Le traité fut accepté. Le bourreau chargé de conduire Naam dans une gondole fermée au canal des Mairane, là où se faisaient les noyades, s'apprêtait à lui passer le sac fatal, lorsque six hommes masqués et armés jusqu'aux dents, conduisant une barque légère, se jetèrent sur lui et lui enlevèrent sa victime.

On fit de grands commentaires sur cet événement, on alla jusqu'à croire qu'Orio s'était échappé et qu'il avait fui avec sa complice en pays étranger. D'autres pensèrent que Morosini, touché de l'attachement de Naam pour sa nièce, l'avait soustraite à la rigueur des lois. La vérité ne fut jamais bien connue.

Seulement on prétend que, l'année suivante, il se passa des choses étranges à la maison de campagne du juge. Une sorte de fantôme la hantait et remplissait d'effroi tous les environs. Le juge semblait avoir de rudes démêlés avec le lutin, et on l'entendait parler d'une voix suppliante, tandis que l'autre criait d'un ton de menace:

«Si tu ne veux pas tenir ta parole, je te conseille de me tuer; car je vais aller me livrer aux juges. J'ai rempli mes engagements, c'est à toi de remplir les tiens.»

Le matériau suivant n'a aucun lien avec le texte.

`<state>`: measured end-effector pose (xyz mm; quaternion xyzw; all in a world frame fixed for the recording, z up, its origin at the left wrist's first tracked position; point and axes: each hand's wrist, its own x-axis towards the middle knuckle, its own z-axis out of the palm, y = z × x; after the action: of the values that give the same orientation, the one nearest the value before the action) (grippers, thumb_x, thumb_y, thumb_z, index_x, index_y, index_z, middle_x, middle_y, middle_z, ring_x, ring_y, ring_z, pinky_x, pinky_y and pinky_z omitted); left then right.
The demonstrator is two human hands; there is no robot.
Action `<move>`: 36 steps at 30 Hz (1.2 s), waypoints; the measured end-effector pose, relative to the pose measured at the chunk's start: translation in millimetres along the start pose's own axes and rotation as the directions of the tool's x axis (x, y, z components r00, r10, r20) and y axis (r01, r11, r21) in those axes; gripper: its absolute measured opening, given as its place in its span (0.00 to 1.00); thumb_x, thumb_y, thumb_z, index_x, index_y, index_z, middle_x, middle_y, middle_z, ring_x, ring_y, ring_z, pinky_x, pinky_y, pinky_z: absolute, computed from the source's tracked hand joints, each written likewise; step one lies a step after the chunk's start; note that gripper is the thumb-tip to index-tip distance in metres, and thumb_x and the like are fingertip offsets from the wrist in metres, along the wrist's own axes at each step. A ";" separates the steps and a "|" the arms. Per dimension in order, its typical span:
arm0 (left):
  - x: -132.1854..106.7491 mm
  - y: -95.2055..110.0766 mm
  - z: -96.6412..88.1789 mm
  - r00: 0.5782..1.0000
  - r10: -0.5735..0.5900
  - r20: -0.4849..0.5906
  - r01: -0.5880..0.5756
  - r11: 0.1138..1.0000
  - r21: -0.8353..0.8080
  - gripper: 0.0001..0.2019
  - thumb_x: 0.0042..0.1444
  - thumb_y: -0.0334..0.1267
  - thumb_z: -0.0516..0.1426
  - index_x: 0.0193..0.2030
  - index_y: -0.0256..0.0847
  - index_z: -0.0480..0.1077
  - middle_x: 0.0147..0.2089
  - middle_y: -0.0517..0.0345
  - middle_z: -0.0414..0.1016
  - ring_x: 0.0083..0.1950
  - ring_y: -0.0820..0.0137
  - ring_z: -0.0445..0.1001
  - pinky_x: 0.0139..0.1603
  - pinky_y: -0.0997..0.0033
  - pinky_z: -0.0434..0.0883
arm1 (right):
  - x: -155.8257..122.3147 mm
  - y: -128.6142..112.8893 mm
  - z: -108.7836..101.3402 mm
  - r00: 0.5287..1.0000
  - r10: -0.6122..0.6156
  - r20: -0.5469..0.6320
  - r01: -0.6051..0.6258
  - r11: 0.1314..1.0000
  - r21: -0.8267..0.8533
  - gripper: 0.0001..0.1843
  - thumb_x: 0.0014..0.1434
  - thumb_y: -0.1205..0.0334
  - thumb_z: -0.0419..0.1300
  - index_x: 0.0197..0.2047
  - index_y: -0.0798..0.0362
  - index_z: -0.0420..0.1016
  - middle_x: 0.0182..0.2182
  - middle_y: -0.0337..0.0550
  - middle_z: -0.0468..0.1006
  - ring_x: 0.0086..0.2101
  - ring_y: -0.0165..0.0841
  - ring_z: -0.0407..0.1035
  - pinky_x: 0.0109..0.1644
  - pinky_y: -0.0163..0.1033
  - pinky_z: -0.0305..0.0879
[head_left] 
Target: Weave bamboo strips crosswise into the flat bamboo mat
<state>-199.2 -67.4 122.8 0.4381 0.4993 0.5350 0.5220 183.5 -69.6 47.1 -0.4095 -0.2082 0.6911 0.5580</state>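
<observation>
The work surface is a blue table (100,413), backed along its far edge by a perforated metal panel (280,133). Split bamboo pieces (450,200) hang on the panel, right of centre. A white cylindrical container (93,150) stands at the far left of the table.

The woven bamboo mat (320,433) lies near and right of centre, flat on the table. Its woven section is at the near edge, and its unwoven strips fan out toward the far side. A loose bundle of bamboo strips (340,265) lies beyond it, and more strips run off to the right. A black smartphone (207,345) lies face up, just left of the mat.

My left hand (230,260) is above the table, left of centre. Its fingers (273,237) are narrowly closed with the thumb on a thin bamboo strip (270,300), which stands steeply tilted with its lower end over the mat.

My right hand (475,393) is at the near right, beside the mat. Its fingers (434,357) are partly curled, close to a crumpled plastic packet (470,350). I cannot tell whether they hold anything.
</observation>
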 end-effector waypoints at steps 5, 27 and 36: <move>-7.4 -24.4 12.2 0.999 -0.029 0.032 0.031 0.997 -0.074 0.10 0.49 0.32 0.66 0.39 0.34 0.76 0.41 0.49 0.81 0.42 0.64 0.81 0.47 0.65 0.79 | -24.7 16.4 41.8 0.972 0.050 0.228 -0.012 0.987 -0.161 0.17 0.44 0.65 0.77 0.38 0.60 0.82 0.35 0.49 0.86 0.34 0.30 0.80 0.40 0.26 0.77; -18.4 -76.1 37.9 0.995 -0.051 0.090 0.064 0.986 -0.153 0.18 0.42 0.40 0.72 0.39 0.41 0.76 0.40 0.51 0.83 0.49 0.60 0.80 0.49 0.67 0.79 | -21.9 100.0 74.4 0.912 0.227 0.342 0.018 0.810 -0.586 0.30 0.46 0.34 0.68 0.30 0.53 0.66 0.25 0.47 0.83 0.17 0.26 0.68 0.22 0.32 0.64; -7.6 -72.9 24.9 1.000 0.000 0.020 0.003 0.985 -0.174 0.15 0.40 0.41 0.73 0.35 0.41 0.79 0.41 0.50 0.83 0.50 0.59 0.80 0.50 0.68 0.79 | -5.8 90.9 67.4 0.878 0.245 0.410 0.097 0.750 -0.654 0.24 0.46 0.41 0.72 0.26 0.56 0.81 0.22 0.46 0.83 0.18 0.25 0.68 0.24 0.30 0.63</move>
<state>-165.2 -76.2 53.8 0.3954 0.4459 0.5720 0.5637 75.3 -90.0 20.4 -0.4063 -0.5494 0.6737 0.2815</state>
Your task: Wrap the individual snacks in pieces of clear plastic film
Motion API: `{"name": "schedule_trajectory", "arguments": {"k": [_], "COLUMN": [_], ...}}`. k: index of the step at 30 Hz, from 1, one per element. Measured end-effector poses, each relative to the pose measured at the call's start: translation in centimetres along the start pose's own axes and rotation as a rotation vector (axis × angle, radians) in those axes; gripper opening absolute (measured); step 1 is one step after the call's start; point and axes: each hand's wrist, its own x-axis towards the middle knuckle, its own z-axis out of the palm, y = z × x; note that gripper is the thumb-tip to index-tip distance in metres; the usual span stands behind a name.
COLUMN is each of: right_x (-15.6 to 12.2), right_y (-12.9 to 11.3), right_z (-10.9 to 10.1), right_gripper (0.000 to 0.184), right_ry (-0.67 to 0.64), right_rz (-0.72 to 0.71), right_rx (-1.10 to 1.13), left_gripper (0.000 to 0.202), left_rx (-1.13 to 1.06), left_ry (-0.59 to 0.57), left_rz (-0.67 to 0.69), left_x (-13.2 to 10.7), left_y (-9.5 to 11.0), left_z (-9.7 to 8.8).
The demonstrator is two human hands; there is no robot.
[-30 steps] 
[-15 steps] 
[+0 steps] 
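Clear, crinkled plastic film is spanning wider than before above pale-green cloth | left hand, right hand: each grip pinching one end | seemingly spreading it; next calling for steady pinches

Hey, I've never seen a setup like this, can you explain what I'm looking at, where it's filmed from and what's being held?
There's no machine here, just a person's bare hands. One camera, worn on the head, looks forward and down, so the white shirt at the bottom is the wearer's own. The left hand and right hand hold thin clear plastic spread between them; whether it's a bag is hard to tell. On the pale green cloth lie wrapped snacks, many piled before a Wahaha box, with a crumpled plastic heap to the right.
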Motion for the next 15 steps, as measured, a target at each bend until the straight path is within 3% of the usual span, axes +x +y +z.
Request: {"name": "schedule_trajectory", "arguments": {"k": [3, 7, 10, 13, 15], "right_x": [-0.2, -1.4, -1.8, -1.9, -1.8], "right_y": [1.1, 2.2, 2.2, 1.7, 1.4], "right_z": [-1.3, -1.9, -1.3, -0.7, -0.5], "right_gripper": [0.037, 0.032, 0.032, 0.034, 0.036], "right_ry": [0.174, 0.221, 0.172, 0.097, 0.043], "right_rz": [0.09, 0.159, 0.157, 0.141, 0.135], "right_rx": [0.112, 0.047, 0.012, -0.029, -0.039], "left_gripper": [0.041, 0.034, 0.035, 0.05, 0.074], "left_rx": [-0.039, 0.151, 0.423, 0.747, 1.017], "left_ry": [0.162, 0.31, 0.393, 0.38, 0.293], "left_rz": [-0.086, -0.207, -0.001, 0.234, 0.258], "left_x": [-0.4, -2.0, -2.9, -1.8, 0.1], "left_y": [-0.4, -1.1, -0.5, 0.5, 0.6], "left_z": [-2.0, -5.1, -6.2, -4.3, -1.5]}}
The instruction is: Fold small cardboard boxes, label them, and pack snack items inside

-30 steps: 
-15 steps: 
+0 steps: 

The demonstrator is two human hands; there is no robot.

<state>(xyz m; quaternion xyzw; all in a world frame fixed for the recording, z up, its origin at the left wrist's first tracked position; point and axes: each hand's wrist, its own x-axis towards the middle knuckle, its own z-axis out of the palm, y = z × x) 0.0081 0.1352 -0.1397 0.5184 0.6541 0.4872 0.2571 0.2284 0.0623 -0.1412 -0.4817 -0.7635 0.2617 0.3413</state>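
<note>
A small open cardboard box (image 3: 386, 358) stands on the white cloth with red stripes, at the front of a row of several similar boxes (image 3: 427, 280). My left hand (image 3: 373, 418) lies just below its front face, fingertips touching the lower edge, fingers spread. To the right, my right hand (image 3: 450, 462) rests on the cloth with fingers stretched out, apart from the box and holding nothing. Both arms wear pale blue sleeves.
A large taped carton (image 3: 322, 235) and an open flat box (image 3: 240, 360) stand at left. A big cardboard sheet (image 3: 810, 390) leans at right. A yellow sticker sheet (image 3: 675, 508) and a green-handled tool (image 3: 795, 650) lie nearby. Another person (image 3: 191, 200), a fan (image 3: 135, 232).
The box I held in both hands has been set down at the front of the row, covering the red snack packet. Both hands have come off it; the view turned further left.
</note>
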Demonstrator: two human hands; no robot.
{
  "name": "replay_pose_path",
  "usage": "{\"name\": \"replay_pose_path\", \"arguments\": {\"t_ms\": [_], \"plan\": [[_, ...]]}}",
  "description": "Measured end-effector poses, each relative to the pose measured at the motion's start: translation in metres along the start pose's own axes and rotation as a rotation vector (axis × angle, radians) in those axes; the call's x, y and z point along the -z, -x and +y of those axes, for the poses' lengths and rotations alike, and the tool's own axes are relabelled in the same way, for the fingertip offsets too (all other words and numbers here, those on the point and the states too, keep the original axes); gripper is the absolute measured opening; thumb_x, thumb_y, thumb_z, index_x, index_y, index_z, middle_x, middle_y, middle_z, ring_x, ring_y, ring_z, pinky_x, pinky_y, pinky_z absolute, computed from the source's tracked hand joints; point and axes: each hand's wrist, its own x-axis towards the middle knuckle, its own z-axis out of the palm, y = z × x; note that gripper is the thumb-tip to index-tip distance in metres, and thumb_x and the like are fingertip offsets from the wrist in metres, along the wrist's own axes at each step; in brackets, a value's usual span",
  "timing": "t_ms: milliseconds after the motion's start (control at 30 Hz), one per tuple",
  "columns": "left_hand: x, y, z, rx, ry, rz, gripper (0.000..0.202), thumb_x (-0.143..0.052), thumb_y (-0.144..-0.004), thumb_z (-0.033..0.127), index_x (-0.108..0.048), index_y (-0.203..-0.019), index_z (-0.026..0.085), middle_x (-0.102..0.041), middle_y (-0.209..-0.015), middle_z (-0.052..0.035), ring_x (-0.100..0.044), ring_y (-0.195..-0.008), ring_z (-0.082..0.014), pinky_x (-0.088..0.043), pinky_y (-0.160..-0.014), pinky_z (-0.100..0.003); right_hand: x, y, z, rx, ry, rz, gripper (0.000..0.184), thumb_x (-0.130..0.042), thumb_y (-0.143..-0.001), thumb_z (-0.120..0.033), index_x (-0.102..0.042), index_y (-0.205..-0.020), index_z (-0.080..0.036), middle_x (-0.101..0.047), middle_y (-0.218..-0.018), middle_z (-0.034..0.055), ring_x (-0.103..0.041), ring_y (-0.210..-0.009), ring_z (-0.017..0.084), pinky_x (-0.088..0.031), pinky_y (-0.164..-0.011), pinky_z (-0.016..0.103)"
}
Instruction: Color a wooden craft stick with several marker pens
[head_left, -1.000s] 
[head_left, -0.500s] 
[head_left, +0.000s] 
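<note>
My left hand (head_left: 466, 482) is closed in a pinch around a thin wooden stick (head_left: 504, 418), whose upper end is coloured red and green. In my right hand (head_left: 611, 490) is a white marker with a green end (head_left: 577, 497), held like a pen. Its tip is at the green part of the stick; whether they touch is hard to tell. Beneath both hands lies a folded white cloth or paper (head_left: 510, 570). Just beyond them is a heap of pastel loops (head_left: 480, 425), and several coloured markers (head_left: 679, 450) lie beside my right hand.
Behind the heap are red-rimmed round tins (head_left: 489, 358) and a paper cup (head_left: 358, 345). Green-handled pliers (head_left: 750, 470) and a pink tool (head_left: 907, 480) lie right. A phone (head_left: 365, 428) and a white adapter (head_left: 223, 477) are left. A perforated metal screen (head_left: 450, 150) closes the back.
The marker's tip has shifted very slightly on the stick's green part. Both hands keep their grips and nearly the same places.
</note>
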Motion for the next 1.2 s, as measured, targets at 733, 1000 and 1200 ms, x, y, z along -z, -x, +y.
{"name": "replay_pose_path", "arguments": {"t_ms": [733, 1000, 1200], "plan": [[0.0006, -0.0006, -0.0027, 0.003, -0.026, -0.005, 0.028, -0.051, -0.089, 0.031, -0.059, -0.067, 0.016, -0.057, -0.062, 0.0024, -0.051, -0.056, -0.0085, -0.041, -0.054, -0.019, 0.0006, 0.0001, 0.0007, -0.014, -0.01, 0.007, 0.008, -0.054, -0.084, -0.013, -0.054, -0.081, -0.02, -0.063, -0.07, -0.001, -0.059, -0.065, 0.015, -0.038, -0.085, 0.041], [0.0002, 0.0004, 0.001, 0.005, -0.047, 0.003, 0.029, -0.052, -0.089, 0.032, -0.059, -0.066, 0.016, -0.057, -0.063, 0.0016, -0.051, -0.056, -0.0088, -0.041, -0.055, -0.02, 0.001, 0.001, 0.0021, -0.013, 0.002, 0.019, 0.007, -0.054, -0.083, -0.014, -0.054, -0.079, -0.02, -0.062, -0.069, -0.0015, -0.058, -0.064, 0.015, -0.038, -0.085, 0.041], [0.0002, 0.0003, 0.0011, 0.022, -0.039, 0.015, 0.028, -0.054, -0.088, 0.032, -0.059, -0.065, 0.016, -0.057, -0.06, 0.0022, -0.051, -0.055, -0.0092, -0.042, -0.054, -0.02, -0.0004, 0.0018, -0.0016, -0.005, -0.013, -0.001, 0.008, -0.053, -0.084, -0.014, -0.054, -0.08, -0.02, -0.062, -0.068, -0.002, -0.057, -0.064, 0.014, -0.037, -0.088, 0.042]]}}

Les bonnes femmes du pays en conclurent que le terrible juge avait fait un pacte avec le diable. L'inquisition s'en serait mêlée, si tout à coup le bruit n'eût cessé et si la maison du juge ne fût redevenue tranquille.

Environ cinq ans après ces événements, un groupe d'honnêtes bourgeois prenait le café sous une tente dressée sur la rive des Esclavons. Une famille patricienne qui venait de faire quelques tours de promenade le long du quai, se rembarqua un peu au-dessous du café, et la gondole s'éloigna lentement.

«Pauvre signora Ezzelin! dit un des bourgeois en la suivant des yeux; elle est encore bien pâle, mais elle a l'air parfaitement raisonnable.

—Oh! elle est très-bien guérie! reprit un autre bourgeois. Ce brave docteur Barbolamo, qui l'accompagne partout, est un si habile médecin et un ami si dévoué!

—Elle était donc vraiment folle? dit un troisième.

—Une folie douce et triste, reprit le premier. La perte et le retour inattendu de son frère le comte Ezzelin lui avaient fait une si grande impression que pendant longtemps elle n'a pas voulu croire qu'il fût vivant: elle le prenait pour un spectre, et s'enfuyait quand elle le voyait. Absent, elle le pleurait sans cesse; présent, elle avait peur de lui.